Dickerson shows off an electronic yarn scanner, which is playing an increasingly important role in the fashion industry by improving quality control and streamlining production. Practically speaking, one way a designer can use the scanner is to make informed decisions about the strength, density and suitability of fabric and yarn to construct a garment worn by someone who may need the ease of accessible clothing, for example, or garments that are breathable and warm. In another lab, two long and large pattern plotter printers flank a wall. In the fashion industry, plotters are used to create designs, patterns and templates for clothing production. The Fashion Merchandising students are gaining experience using pattern plotters in Dickerson’s Flat Pattern class and for creating fashions for the upcoming Department fashion show.

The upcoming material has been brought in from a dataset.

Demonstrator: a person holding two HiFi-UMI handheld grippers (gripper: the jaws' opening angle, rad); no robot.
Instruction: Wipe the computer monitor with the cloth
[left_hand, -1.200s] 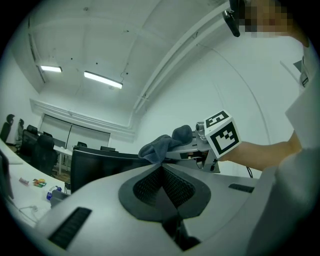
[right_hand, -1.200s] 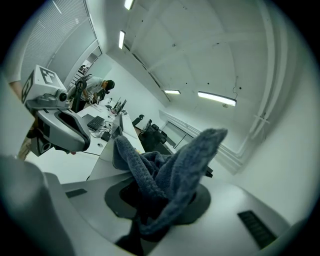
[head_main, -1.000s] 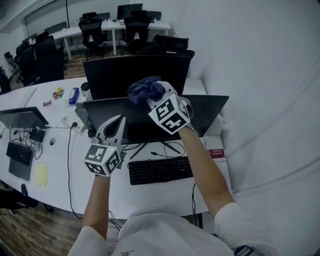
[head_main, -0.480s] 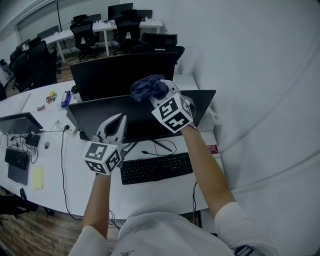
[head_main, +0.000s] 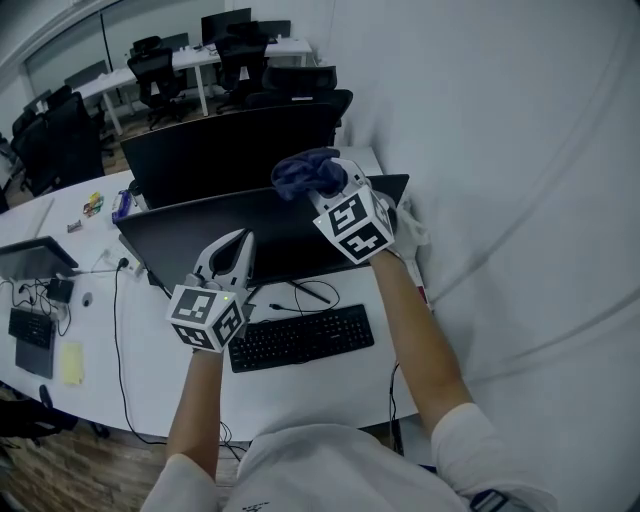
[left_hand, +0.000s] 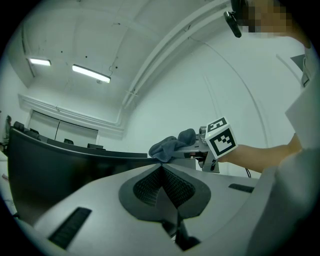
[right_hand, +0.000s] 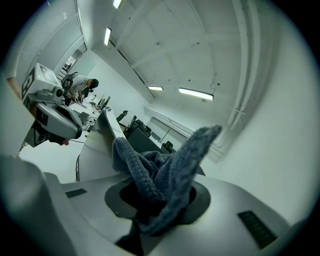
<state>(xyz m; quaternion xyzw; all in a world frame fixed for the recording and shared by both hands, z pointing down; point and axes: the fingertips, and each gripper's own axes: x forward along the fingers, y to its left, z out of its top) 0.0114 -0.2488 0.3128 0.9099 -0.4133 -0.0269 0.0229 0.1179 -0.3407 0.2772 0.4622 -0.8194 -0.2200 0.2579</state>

But the quiet showstopper and centerpiece of the new fashion equipment in the department, a German-made, 3D body scanner, stands more than 7 feet tall in a clinical-looking room that adjoins one of the labs.
On this day, Dickerson programs the scanner from a desktop computer in the room. Davis, her student-model, is dressed in black footless leggings and a matching T-shirt and has her hair pulled up. Minutes after Davis steps inside and closes the scanner’s doors, Dickerson’s computer screen shows an exact three-dimensional avatar of the student, created using a combination of cameras positioned around Davis’ body.
High-tech body scanners like the one at Morgan hold the key to creating — and selling — bespoke apparel. This technology captures a person’s body type and more than two dozen measurements, which can be converted into a digital pattern that serves as a blueprint for a garment that will fit Davis perfectly, says Dickerson. Having equipment like this has made Morgan’s FACS Department one of the most advanced fashion design labs in the region.
The opportunity the body scanner provides to collaborate with engineering, architecture, nursing and other departments is one of the reasons Holland is so excited about the future of FACS at Morgan.
“It’s about how we use our research in supporting individuals and families to successfully navigate life,” says Holland. “This is what propels our work in FACS.”